- [Dataset excerpt]

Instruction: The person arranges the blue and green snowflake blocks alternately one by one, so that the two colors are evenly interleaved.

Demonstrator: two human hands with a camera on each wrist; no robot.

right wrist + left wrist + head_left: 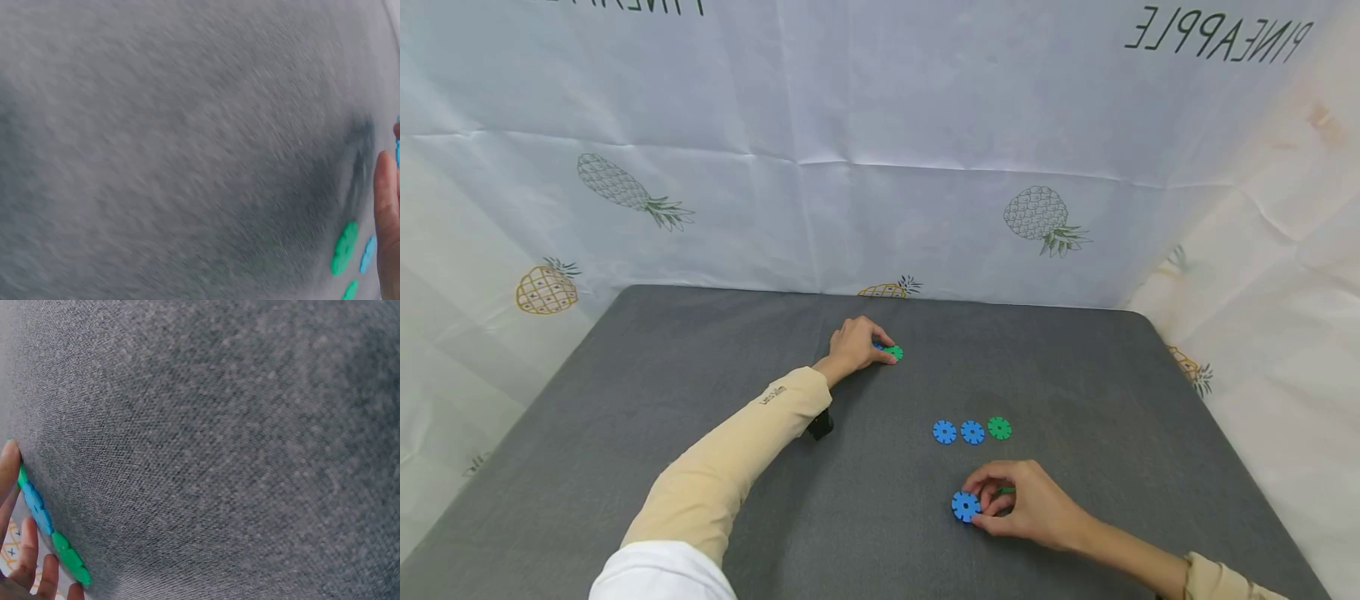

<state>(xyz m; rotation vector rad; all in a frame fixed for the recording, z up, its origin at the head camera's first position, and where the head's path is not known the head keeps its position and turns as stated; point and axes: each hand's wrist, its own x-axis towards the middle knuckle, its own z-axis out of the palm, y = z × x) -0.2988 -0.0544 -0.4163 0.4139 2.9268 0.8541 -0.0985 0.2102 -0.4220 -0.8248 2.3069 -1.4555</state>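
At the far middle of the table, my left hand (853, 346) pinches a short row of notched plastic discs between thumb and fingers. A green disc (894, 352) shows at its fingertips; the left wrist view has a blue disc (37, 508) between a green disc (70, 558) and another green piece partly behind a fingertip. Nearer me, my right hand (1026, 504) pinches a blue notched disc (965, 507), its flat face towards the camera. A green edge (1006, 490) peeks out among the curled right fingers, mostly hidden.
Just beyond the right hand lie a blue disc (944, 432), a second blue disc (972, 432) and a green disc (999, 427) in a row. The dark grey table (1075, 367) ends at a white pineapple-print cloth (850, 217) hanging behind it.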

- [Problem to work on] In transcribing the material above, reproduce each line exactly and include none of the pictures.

- [Result for this task]
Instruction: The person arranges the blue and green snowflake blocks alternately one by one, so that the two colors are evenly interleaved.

Demonstrator: two human hands with a camera on each wrist; no robot.

right wrist + left wrist + head_left: 

<state>(xyz m; rotation vector rad; all in a frame fixed for the recording, z up, its origin at the head camera's first position, and where the head's path is not known the head keeps its position and turns as stated; point and axes: each hand's wrist, its own x-axis towards the middle knuckle, its own z-axis out of the palm, y = z × x) -0.2988 -0.0544 -0.4163 0.4139 2.9268 0.8541 -0.0985 0.2102 -0.4220 -0.8248 2.3069 -1.4555</state>
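At the far middle of the table, my left hand (853, 346) pinches a short row of notched plastic discs between thumb and fingers. A green disc (894, 352) shows at its fingertips; the left wrist view has a blue disc (37, 508) between a green disc (70, 558) and another green piece partly behind a fingertip. Nearer me, my right hand (1026, 504) pinches a blue notched disc (965, 507), its flat face towards the camera. A green edge (1006, 490) peeks out among the curled right fingers, mostly hidden.
Just beyond the right hand lie a blue disc (944, 432), a second blue disc (972, 432) and a green disc (999, 427) in a row. The dark grey table (1075, 367) ends at a white pineapple-print cloth (850, 217) hanging behind it.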

Response complete; there is no more output.